» **About this exercise**
Beginning with the line where "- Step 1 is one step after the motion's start" occurs, transcribe every line exactly through the last line of the listing below, and no others.

» **Data block**
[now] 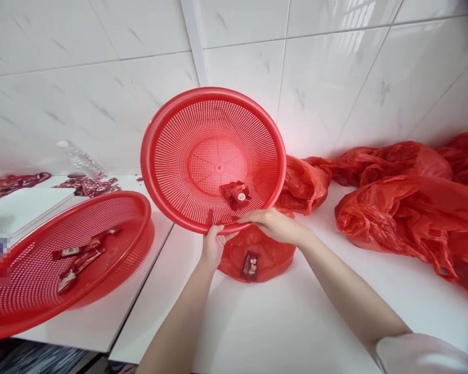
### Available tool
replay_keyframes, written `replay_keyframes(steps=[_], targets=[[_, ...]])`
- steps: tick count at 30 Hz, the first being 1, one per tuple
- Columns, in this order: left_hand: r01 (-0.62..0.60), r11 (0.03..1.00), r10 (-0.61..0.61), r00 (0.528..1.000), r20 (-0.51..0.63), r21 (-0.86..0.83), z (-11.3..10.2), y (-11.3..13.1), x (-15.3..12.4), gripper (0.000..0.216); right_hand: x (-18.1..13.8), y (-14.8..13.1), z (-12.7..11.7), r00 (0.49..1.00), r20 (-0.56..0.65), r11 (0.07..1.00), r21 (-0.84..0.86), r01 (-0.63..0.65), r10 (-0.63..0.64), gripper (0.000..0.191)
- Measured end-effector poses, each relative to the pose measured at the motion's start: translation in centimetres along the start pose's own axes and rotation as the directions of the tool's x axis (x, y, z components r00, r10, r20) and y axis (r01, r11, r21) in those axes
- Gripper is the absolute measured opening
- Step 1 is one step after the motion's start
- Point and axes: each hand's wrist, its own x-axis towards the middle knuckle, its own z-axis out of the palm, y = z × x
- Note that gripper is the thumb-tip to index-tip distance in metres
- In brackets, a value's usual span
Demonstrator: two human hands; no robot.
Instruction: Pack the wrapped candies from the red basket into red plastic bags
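A round red perforated basket (187, 119) is tipped up on its edge, its inside facing me. My left hand (211, 246) grips its lower rim with the thumb over the edge. My right hand (271, 223) holds the same rim just to the right, fingers curled over it. A few small red wrapped candies (235, 194) lie at the low part of the basket, close to my right hand. Under the basket sits an open red plastic bag (267, 254) with one dark red candy packet (250, 265) in it.
A second red basket (136, 205) rests at the left with several candy packets (81, 254) inside. Crumpled red plastic bags (405, 213) pile up on the white table at the right. More wrappers (89, 185) lie by the tiled wall.
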Motion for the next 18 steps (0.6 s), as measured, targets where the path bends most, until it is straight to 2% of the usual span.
replay_keyframes(steps=[4,12,18], targets=[[-0.082,0.996,0.082,0.997,-0.006,0.019,-0.5,0.0,0.4,0.029,-0.1,-0.7,-0.5,0.995,-0.078,0.998,0.012,-0.063,0.064,0.042],[-0.095,0.995,0.096,0.994,-0.046,0.015,-0.3,0.0,0.4,0.030,-0.3,-1.9,-1.5,0.992,-0.071,0.995,0.029,-0.099,0.101,0.037],[-0.010,1.000,0.011,0.999,-0.030,0.007,-0.2,0.0,0.2,0.029,-0.7,-2.3,-2.2,0.996,0.018,0.996,-0.011,-0.085,0.085,0.034]])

» **Problem solution**
- Step 1 is one step after the motion's start
- Point and axes: each hand's wrist, its own x-axis towards the middle knuckle, its own z-axis out of the palm, y = z × x
- Note that gripper is the thumb-tip to index-tip distance in metres
- In brackets, a value's usual span
Demonstrator: two human hands; no robot.
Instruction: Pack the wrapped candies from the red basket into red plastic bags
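A round red perforated basket (187, 119) is tipped up on its edge, its inside facing me. My left hand (211, 246) grips its lower rim with the thumb over the edge. My right hand (271, 223) holds the same rim just to the right, fingers curled over it. A few small red wrapped candies (235, 194) lie at the low part of the basket, close to my right hand. Under the basket sits an open red plastic bag (267, 254) with one dark red candy packet (250, 265) in it.
A second red basket (136, 205) rests at the left with several candy packets (81, 254) inside. Crumpled red plastic bags (405, 213) pile up on the white table at the right. More wrappers (89, 185) lie by the tiled wall.
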Motion for the next 18 steps (0.6 s), as measured, targets where the path bends most, until it is straight to 2% of the usual span.
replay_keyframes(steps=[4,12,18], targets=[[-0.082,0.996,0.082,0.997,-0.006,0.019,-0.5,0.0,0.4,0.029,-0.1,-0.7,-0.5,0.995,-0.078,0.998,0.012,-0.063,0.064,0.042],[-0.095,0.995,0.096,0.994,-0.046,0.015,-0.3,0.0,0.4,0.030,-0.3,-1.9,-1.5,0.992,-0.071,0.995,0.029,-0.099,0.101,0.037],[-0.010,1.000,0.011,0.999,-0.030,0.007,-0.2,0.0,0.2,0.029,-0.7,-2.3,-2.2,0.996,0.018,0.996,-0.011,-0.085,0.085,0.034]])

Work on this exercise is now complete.